> EXERCISE INSTRUCTIONS: Please retype every entry, keeping each one exactly as written.

> DATA TO EXAMINE:
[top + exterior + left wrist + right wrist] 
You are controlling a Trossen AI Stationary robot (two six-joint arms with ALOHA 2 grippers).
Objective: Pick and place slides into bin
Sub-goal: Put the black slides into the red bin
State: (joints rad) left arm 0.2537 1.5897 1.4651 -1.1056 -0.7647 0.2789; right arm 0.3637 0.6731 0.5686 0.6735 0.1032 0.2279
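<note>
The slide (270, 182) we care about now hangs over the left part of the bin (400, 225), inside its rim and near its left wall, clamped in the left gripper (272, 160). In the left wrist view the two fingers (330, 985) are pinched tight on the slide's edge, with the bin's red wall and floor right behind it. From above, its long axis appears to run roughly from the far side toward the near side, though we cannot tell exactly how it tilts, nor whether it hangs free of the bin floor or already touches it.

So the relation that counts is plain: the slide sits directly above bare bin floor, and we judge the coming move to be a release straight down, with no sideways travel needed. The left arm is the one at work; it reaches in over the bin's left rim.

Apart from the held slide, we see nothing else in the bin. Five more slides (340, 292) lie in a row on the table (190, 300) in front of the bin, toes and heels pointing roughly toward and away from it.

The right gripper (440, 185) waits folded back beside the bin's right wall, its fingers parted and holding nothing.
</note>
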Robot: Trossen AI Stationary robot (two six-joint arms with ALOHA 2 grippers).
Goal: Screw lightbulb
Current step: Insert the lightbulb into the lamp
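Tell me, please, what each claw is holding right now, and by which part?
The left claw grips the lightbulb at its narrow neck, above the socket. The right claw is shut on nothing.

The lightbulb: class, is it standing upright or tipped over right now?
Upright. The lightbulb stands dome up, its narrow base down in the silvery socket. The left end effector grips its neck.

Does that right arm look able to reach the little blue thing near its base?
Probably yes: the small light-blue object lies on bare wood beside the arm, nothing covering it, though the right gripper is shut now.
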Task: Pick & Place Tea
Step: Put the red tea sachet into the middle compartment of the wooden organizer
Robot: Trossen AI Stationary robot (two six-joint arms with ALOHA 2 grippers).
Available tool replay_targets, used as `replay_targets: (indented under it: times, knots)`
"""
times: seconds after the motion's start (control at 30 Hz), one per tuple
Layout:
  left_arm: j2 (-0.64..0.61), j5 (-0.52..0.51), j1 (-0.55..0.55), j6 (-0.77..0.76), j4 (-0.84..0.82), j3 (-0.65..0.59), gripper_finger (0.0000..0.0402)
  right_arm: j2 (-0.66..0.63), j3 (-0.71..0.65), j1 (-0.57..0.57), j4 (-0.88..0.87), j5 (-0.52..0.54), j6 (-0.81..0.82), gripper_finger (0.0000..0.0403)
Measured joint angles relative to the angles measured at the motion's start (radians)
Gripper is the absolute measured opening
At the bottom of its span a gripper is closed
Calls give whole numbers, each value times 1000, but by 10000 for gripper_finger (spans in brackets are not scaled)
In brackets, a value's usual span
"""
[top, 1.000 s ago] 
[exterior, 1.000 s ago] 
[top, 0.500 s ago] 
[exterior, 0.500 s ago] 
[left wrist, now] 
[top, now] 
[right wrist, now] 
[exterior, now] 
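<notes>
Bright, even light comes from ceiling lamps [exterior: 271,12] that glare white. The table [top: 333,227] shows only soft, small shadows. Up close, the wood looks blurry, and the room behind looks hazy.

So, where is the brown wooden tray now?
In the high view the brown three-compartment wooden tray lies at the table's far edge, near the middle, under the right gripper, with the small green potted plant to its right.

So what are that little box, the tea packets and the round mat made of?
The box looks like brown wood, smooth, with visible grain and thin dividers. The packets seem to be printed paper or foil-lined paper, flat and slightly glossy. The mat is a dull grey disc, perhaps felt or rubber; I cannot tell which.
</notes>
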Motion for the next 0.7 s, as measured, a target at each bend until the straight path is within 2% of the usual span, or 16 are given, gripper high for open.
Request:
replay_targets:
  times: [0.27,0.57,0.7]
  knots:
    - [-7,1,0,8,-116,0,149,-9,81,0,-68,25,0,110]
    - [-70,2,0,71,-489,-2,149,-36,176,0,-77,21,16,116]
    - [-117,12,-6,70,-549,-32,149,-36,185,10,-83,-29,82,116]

> RESULT BELOW:
[top + exterior + left wrist + right wrist] 
You are controlling a Trossen AI Stationary robot (two six-joint arms with ALOHA 2 grippers).
Objective: Pick and place slides into bin
Sub-goal: Put the black slides into the red bin
State: (joints rad) left arm 0.2537 1.5897 1.4651 -1.1056 -0.7647 0.2789; right arm 0.3637 0.6731 0.5686 0.6735 0.1032 0.2279
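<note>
The slide (270, 182) we care about now hangs over the left part of the bin (400, 225), inside its rim and near its left wall, clamped in the left gripper (272, 160). In the left wrist view the two fingers (330, 985) are pinched tight on the slide's edge, with the bin's red wall and floor right behind it. From above, its long axis appears to run roughly from the far side toward the near side, though we cannot tell exactly how it tilts, nor whether it hangs free of the bin floor or already touches it.

So the relation that counts is plain: the slide sits directly above bare bin floor, and we judge the coming move to be a release straight down, with no sideways travel needed. The left arm is the one at work; it reaches in over the bin's left rim.

Apart from the held slide, we see nothing else in the bin. Five more slides (340, 292) lie in a row on the table (190, 300) in front of the bin, toes and heels pointing roughly toward and away from it.

The right gripper (440, 185) waits folded back beside the bin's right wall, its fingers parted and holding nothing.
</note>
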Robot: Trossen AI Stationary robot (two six-joint arms with ALOHA 2 grippers).
Goal: Screw lightbulb
Current step: Insert the lightbulb into the lamp
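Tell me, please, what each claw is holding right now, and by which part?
The left claw grips the lightbulb at its narrow neck, above the socket. The right claw is shut on nothing.

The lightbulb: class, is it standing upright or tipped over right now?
Upright. The lightbulb stands dome up, its narrow base down in the silvery socket. The left end effector grips its neck.

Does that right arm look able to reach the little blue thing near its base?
Probably yes: the small light-blue object lies on bare wood beside the arm, nothing covering it, though the right gripper is shut now.
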Task: Pick & Place Tea
Step: Put the red tea sachet into the middle compartment of the wooden organizer
Robot: Trossen AI Stationary robot (two six-joint arms with ALOHA 2 grippers).
Available tool replay_targets, used as `replay_targets: (indented under it: times, knots)`
"""
times: seconds after the motion's start (control at 30 Hz), one per tuple
Layout:
  left_arm: j2 (-0.64..0.61), j5 (-0.52..0.51), j1 (-0.55..0.55), j6 (-0.77..0.76), j4 (-0.84..0.82), j3 (-0.65..0.59), gripper_finger (0.0000..0.0402)
  right_arm: j2 (-0.66..0.63), j3 (-0.71..0.65), j1 (-0.57..0.57), j4 (-0.88..0.87), j5 (-0.52..0.54), j6 (-0.81..0.82), gripper_finger (0.0000..0.0403)
Measured joint angles relative to the angles measured at the motion's start (radians)
Gripper is the absolute measured opening
At the bottom of its span a gripper is closed
Calls give whole numbers, each value times 1000, but by 10000 for gripper_finger (spans in brackets are not scaled)
In brackets, a value's usual span
"""
[top, 1.000 s ago] 
[exterior, 1.000 s ago] 
[top, 0.500 s ago] 
[exterior, 0.500 s ago] 
[left wrist, now] 
[top, now] 
[right wrist, now] 
[exterior, now] 
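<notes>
Bright, even light comes from ceiling lamps [exterior: 271,12] that glare white. The table [top: 333,227] shows only soft, small shadows. Up close, the wood looks blurry, and the room behind looks hazy.

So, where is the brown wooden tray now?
In the high view the brown three-compartment wooden tray lies at the table's far edge, near the middle, under the right gripper, with the small green potted plant to its right.

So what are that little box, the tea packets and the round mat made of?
The box looks like brown wood, smooth, with visible grain and thin dividers. The packets seem to be printed paper or foil-lined paper, flat and slightly glossy. The mat is a dull grey disc, perhaps felt or rubber; I cannot tell which.
</notes>
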Motion for the next 0.7 s, as measured, a target at each bend until the straight path is within 2% of the usual span, or 16 are given, gripper high for open.
Request:
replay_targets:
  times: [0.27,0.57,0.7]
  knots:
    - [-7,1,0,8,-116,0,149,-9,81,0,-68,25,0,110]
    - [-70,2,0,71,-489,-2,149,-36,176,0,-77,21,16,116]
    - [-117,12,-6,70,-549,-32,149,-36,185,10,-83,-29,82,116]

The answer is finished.